Deux ex machina
Para mi bien amado Ricardo, por su inspiración y siempre sabio consejo.
Aquellas criaturas, se movían con rapidez por el sistema de raíles con sus ruedas de oro puro. Terminó el banquete. Zeus seguía admirado. Sabía de las extravagancias de su hijo Hefesto, de la obsesión que éste profesaba por su trabajo. Sus limitaciones se habían convertido en fuente de inspiración. Recordó el día en el que apareció con las doncellas doradas.
— ¡Mirad cómo la atractiva figura de las doncellas se insinúa bajo su reluciente anatomía! Les he concedido la vida. Pero no una existencia cualquiera. Ellas serán mis asistentes, están dispuestas para complacer hasta el menor de mis deseos. Las doté de fuerza, belleza, juventud y una inteligente verborrea; poseen la gracia de las cosas únicas, auténticas.

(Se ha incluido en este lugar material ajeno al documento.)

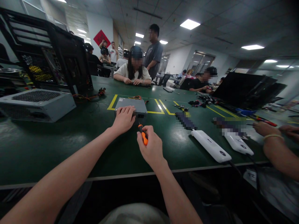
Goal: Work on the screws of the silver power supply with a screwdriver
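My left hand lies over the front left corner of a grey metal power supply unit and holds it on the green table. Its fingers rest on the top cover, and its thumb is at the front face. A black power socket shows in that face, just right of the thumb. My right hand is closed around the handle of an orange and black screwdriver. The screwdriver's tip points up at the front of the power supply unit; whether it touches cannot be told. Coloured wires lie behind the unit.
A second power supply unit and an open black computer case stand left on the green table. White power strips lie right, near a co-worker's hands. Cables and a dark panel are farther back. Another person sits opposite.
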Available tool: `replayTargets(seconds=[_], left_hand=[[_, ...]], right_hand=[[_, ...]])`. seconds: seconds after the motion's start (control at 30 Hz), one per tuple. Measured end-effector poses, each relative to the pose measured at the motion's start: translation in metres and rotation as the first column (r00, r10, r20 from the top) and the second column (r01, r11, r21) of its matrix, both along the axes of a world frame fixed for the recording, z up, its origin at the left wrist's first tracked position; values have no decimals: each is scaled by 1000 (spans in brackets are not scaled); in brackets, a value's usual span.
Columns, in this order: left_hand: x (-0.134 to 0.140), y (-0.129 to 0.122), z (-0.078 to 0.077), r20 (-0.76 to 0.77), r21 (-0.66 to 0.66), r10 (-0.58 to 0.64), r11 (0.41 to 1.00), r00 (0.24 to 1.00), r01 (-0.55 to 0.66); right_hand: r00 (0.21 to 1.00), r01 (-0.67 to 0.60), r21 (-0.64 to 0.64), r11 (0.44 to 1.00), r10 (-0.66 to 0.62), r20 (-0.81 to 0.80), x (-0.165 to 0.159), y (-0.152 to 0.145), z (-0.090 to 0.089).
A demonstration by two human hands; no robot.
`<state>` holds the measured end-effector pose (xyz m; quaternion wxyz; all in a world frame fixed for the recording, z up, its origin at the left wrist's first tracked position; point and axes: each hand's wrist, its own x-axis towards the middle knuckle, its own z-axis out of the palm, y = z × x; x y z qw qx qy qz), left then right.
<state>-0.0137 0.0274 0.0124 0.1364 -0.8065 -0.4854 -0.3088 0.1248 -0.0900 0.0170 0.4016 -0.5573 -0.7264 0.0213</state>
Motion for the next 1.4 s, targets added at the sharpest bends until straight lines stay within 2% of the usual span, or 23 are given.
replayTargets(seconds=[0.1, 0.17, 0.33, 0.57, 0.73, 0.93, 1.13, 1.3, 1.4], left_hand=[[0, 0, 0, 9, -11, -3, 1000, 1000, 3], [0, 0, 0, 12, -4, -3, 1000, 1000, 3], [-1, -1, 0, 13, -2, -11, 1000, 1000, 11], [-1, 0, 0, -3, 14, -5, 1000, 1000, 5], [-2, 0, 0, -13, 19, -7, 1000, 1000, 7], [-3, 0, 0, -1, 19, -13, 1000, 1000, 13], [-2, -1, 0, 4, 8, -17, 1000, 1000, 17], [-2, 0, -1, 5, 17, -13, 1000, 1000, 13], [-2, 0, -1, -3, 22, -14, 1000, 1000, 14]], right_hand=[[992, 9, 95, 995, -21, 122, 0, 1, -1], [989, 12, 115, 993, -29, 146, 0, 1, -1], [1000, 27, 12, 1000, -26, -2, -1, -1, 0], [995, 3, 124, 992, -15, 97, 0, 0, 2], [999, 23, 1, 1000, -23, -39, -2, -1, 0], [995, 8, 120, 993, -20, 102, -2, 1, -2], [998, 34, -6, 999, -34, -61, -1, -1, -1], [996, 7, 85, 996, -14, 83, 1, -1, -1], [997, 3, 79, 997, -9, 75, 0, -1, 0]])
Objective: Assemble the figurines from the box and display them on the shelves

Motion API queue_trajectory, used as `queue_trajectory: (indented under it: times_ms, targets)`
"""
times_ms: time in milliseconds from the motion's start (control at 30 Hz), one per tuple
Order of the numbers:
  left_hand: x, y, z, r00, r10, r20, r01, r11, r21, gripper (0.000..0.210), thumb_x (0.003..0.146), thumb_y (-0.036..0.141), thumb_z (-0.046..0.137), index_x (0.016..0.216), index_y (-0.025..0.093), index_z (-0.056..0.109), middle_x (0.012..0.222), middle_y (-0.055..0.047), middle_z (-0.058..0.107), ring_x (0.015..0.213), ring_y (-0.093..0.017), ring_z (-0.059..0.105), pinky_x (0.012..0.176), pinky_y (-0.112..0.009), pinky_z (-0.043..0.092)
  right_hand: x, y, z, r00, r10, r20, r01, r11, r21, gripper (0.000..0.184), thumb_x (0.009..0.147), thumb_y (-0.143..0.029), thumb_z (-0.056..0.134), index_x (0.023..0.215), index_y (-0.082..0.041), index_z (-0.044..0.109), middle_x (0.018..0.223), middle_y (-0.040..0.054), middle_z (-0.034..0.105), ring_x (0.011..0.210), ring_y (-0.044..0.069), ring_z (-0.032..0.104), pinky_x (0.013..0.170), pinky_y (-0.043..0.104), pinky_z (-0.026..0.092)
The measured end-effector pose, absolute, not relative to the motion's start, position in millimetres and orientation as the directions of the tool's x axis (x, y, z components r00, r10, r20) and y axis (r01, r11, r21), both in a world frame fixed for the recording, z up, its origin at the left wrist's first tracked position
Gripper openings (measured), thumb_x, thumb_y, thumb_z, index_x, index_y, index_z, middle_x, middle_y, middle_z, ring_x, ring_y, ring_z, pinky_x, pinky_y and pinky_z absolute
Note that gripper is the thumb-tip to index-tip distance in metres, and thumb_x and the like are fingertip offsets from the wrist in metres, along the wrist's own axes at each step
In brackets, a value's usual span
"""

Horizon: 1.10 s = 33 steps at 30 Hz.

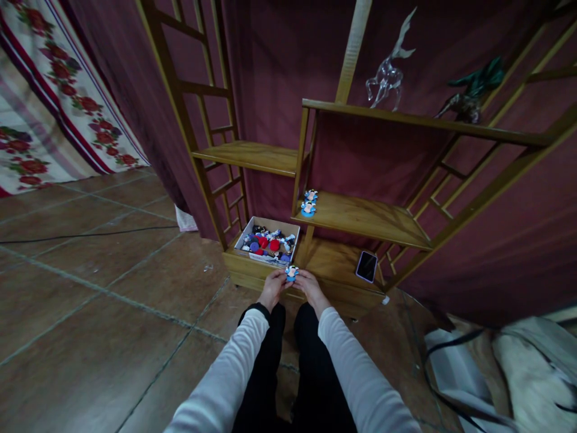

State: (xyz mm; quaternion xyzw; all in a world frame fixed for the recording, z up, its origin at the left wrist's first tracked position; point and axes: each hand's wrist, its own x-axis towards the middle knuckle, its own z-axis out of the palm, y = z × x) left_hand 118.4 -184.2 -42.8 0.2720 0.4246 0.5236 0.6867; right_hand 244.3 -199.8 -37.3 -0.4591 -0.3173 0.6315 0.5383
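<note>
A small blue-and-white figurine point(292, 273) is held between my two hands, in front of the shelf unit's low base. My left hand point(272, 288) grips it from the left with closed fingers. From the other side my right hand point(311, 287) pinches it too. Two similar figurines, one in front point(308, 209) and one behind point(311, 196), stand at the left end of the middle shelf point(360, 218). Just beyond my hands, an open cardboard box point(238, 245) holds several mixed small figures, some with red or purple parts.
A phone point(366, 266) lies on the base at the right. Higher up, a clear horse figurine point(386, 81) and a dark green figurine point(473, 93) stand on the top shelf point(424, 124). Wooden uprights frame the unit. Bags point(527, 367) lie on the floor at lower right.
</note>
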Motion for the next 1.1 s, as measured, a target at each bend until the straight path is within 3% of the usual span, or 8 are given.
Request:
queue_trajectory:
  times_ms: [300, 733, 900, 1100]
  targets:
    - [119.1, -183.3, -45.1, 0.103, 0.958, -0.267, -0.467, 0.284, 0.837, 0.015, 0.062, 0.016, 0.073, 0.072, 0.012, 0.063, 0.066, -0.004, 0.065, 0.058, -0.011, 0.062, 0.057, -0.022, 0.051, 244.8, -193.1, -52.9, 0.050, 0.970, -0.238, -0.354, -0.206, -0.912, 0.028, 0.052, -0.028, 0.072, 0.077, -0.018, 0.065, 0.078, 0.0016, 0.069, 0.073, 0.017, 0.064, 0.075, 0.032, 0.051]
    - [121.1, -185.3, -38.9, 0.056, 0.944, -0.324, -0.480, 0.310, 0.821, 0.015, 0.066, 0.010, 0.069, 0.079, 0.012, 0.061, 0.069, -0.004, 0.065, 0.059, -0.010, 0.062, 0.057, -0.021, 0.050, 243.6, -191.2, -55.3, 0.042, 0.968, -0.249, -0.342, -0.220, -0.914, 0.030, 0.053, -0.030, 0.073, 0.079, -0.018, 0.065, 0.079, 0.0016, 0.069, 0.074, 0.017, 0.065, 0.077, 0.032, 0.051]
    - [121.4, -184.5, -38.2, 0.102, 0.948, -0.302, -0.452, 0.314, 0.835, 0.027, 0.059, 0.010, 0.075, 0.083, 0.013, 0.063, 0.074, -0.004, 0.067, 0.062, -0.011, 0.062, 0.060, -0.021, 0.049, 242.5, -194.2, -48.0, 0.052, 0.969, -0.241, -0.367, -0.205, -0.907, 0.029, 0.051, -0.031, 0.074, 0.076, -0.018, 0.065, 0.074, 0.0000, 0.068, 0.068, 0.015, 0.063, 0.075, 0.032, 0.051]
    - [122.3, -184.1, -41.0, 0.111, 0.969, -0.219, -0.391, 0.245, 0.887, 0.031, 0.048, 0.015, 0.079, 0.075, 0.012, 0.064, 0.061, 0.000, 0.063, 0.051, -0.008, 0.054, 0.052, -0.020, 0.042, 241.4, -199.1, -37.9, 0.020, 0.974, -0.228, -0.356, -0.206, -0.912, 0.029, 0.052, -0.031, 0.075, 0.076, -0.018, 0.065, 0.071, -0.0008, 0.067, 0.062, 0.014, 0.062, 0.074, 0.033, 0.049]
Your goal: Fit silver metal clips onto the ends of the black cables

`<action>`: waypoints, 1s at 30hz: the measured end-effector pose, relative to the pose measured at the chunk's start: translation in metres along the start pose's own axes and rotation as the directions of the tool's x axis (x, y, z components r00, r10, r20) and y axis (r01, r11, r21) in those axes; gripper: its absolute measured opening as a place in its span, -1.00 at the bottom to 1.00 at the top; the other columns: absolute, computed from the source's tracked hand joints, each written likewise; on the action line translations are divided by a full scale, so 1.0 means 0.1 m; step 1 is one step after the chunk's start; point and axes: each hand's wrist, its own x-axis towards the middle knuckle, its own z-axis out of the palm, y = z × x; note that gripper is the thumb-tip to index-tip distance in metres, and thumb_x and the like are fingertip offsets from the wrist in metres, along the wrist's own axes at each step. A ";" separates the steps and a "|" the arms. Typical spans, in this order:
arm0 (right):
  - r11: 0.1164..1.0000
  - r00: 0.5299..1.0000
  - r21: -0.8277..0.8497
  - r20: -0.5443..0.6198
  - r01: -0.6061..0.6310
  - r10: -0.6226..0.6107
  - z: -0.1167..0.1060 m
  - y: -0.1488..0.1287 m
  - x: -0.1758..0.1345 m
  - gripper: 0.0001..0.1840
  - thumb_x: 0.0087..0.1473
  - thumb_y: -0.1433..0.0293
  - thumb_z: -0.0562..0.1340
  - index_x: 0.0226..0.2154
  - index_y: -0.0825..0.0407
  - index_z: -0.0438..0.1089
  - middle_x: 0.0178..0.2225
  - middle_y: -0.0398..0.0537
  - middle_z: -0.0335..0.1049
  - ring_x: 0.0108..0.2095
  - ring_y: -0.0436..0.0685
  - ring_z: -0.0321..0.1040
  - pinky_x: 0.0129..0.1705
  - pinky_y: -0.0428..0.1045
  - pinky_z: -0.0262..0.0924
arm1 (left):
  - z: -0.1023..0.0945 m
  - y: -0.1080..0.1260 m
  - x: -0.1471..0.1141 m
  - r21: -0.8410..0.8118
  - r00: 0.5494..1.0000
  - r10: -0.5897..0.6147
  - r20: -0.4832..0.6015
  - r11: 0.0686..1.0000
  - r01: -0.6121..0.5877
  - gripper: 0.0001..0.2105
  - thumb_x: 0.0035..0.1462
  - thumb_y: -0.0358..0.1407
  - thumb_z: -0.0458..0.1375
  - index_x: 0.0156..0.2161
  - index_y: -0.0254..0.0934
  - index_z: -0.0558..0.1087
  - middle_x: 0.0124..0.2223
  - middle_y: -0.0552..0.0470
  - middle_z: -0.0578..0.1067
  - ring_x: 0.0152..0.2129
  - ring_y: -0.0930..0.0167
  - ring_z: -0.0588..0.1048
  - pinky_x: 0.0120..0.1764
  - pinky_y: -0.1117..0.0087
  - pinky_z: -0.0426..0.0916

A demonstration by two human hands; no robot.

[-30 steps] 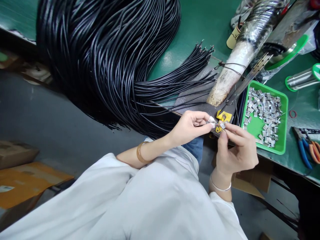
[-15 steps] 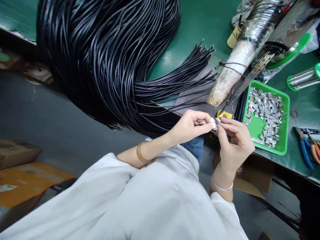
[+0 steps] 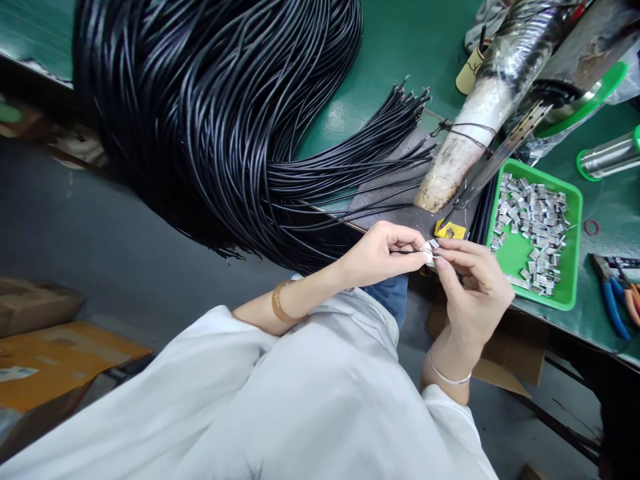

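So both hands meet at the tabletop (image 3: 400,40) edge, left hand (image 3: 383,253) pinching a cable end (image 3: 407,251), right hand (image 3: 470,283) gripping a metal clip (image 3: 434,244) against it, mid-fitting I'd say, next needing careful alignment.

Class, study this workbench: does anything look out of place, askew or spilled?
Yes. The black cable bundle spills over the green table edge. Small metal parts lie scattered in the green tray. Both hands meet tidily.
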 end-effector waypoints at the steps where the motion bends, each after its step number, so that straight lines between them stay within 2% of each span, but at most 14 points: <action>1: 1.000 1.000 -0.004 0.005 0.003 -0.003 -0.01 0.00 0.00 -0.89 0.09 0.44 0.35 -0.27 -0.05 0.55 -0.20 -0.08 0.55 -0.17 0.07 0.51 -0.20 0.01 0.47 | 0.00 0.00 0.00 -0.014 1.000 0.001 -0.001 1.000 -0.001 -0.84 0.10 -0.31 0.23 -0.41 -0.41 0.47 -0.46 0.08 0.43 -0.52 0.58 0.33 -0.42 0.53 0.23; 9: 1.000 0.999 -0.003 0.038 0.029 -0.029 -0.04 0.01 -0.01 -0.80 0.06 0.52 0.36 -0.25 -0.08 0.56 -0.18 -0.11 0.56 -0.15 0.07 0.51 -0.08 0.06 0.46 | 0.02 0.04 -0.01 -0.057 1.000 0.020 0.019 0.998 -0.019 -0.87 0.09 -0.35 0.24 -0.41 -0.41 0.46 -0.51 0.13 0.38 -0.56 0.61 0.28 -0.45 0.56 0.20; 15: 0.999 0.997 0.018 0.065 0.045 -0.046 -0.08 -0.02 0.01 -0.77 0.05 0.55 0.36 -0.25 -0.08 0.56 -0.19 -0.12 0.57 -0.15 0.05 0.50 -0.06 0.04 0.44 | -0.03 0.02 0.00 0.028 0.998 0.003 0.056 1.000 -0.005 -0.82 0.11 -0.29 0.24 -0.40 -0.43 0.52 -0.49 0.07 0.43 -0.53 0.58 0.31 -0.44 0.51 0.18; 22: 0.974 0.986 0.197 0.140 -0.114 0.087 -0.07 0.07 0.01 -0.89 0.04 0.50 0.37 -0.33 -0.03 0.53 -0.21 -0.10 0.55 -0.18 0.02 0.52 -0.19 -0.06 0.47 | -0.05 0.00 -0.03 0.101 0.998 0.009 0.066 0.995 -0.016 -0.84 0.08 -0.31 0.25 -0.34 -0.42 0.58 -0.49 0.07 0.43 -0.59 0.61 0.18 -0.52 0.51 0.07; 24: 0.965 0.990 0.230 0.095 -0.128 0.108 -0.03 0.07 0.01 -0.93 0.06 0.47 0.36 -0.35 -0.01 0.52 -0.22 -0.08 0.55 -0.19 0.04 0.52 -0.22 -0.06 0.48 | -0.02 0.01 -0.04 0.051 0.999 0.016 0.044 0.999 -0.018 -0.83 0.08 -0.29 0.25 -0.37 -0.41 0.54 -0.47 0.06 0.44 -0.56 0.59 0.25 -0.48 0.52 0.14; 26: 0.972 0.994 0.213 -0.015 -0.100 0.106 0.00 0.05 0.00 -0.95 0.07 0.46 0.34 -0.34 0.01 0.50 -0.22 -0.06 0.54 -0.20 0.05 0.53 -0.22 -0.02 0.49 | 0.01 0.03 -0.03 -0.023 1.000 0.006 -0.005 1.000 -0.006 -0.83 0.06 -0.28 0.28 -0.37 -0.39 0.48 -0.50 0.11 0.39 -0.57 0.59 0.26 -0.47 0.52 0.18; 28: 0.991 0.986 0.130 -0.153 -0.039 0.059 0.02 0.01 -0.01 -0.93 0.08 0.47 0.34 -0.31 0.01 0.50 -0.22 -0.06 0.54 -0.22 0.07 0.53 -0.20 0.03 0.50 | 0.02 0.04 -0.03 -0.063 0.998 -0.019 -0.052 0.998 0.015 -0.81 0.03 -0.26 0.30 -0.37 -0.37 0.44 -0.56 0.19 0.28 -0.62 0.62 0.17 -0.51 0.54 0.11; 30: 0.999 0.970 0.009 -0.242 0.041 -0.038 0.03 -0.04 -0.03 -0.87 0.06 0.50 0.35 -0.29 0.00 0.50 -0.24 -0.07 0.56 -0.22 0.09 0.54 -0.18 0.07 0.50 | 0.02 0.05 -0.03 -0.063 0.996 -0.044 -0.072 0.997 0.039 -0.78 0.03 -0.25 0.31 -0.39 -0.36 0.41 -0.58 0.22 0.21 -0.63 0.63 0.11 -0.54 0.54 0.02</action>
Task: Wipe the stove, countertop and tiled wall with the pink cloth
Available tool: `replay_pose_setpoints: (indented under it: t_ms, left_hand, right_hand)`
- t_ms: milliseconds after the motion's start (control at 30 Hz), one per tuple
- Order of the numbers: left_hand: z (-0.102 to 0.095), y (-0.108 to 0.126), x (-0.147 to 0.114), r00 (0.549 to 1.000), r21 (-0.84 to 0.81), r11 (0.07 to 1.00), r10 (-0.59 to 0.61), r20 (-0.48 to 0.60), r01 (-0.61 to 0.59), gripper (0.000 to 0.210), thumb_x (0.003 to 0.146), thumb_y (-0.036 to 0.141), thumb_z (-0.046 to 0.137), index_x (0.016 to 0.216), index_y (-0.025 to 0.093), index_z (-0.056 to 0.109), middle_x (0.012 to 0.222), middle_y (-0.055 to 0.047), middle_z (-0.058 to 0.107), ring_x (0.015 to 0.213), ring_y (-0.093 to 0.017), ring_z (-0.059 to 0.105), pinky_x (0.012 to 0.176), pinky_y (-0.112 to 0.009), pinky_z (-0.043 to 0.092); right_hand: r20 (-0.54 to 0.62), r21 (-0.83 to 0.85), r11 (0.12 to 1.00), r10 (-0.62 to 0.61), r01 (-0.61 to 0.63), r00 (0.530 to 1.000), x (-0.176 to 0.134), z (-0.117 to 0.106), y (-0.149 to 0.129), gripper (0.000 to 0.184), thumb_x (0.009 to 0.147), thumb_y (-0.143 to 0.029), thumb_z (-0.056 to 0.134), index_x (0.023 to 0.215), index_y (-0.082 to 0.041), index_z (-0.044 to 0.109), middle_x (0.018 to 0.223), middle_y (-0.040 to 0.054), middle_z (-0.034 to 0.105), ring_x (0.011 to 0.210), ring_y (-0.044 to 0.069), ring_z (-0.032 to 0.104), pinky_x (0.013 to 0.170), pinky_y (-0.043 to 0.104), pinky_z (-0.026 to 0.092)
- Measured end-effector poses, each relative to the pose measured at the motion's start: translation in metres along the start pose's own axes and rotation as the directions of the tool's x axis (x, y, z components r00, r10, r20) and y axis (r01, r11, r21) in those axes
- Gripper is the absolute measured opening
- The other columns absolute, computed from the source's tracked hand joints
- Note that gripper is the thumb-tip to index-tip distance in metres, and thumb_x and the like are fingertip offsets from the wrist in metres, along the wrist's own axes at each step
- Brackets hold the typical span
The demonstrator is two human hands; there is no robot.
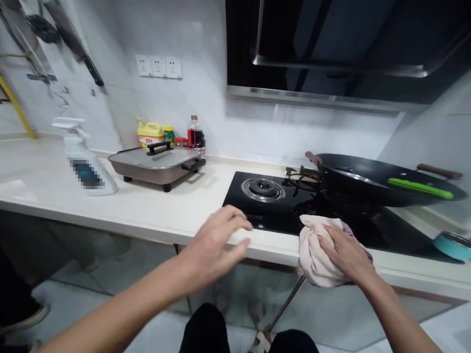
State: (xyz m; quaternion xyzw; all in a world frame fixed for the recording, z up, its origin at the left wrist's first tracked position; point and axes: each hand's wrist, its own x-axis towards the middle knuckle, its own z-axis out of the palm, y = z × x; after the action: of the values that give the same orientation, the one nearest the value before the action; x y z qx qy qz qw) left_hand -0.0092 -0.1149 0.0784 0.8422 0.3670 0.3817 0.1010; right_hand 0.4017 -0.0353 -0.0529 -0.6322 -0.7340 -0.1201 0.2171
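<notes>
My right hand (pixel 344 252) is closed on a pale pink cloth (pixel 317 250), pressing it at the front edge of the black gas stove (pixel 274 215). Part of the cloth hangs over the counter edge. My left hand (pixel 221 240) is at the counter's front edge, left of the stove, fingers apart and holding nothing. The left burner (pixel 263 189) is bare, with no pot support on it. A large black wok (pixel 360 179) rests over the right side of the stove, and a bright green handle (pixel 420 188) lies across its rim.
On the white counter (pixel 154 208) stand a spray bottle (pixel 86 164) and a lidded electric pan (pixel 158 166). Behind the pan are a yellow jug (pixel 150 133) and a dark sauce bottle (pixel 196 135). A teal round container (pixel 454 246) sits far right. The range hood (pixel 324 54) hangs above.
</notes>
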Motion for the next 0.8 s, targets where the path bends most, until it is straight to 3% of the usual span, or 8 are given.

Desde su trono, Zeus aquel día tuvo envidia, pero no fue el único.
— ¿Pensasteis que sin beber las aguas del Leteo, jamás podría olvidar la humillación de la que fui objeto? Errasteis.
No le importó que Afrodita y su amante estuvieran presentes. Ares en su arrogancia, vio solamente en las doncellas las posibilidades bélicas del ingenio; Afrodita sintió celos. “Dudo de la inteligencia de estas criaturas. De ser así ya le hubieran rechazado”, enunció con desprecio.
A todos les resultó risible aquella unión. Los murmullos recorrieron la estancia. Las más disparatadas cábalas se dejaron sentir y Hefesto, escuchó satisfecho.
El tiempo había dado la razón al tullido, y sin achicarse consiguió mejorar su producción. Pero Zeus seguía receloso. Aquellos seres creados por las manos de su hijo, tenían los mismos poderes que ellos mismos, y su responsabilidad, recaía en una único ser. Mirando la gran eficacia de aquellos metálicos siervos una preguntó vino a irrumpir en su mente y en la conciencia de los demás comensales.
—Hemos visto cómo has conseguido sustituir a los hombres en sus menesteres. Debo felicitarte por tan acertado portento. Nadie duda de su eficacia. Pero hijo mío, has conseguido adaptar éstas máquinas a nuestras necesidades, ya los hombres parece que se han visto relegados a un segundo plano. Ellos nos deben todo. Fueron creados para la sumisión, nosotros depuramos sus actos. Pero ¿a quién se deben estos seres artificiales? Si no hay quién nos divinice, ¿qué destino nos aguarda?
Cuando terminó de hablar tan sólo alcanzó a ver cómo Hefesto se alejaba con una sonrisa entre sus labios, mientras aquellos sirvientes metálicos aguardaban órdenes.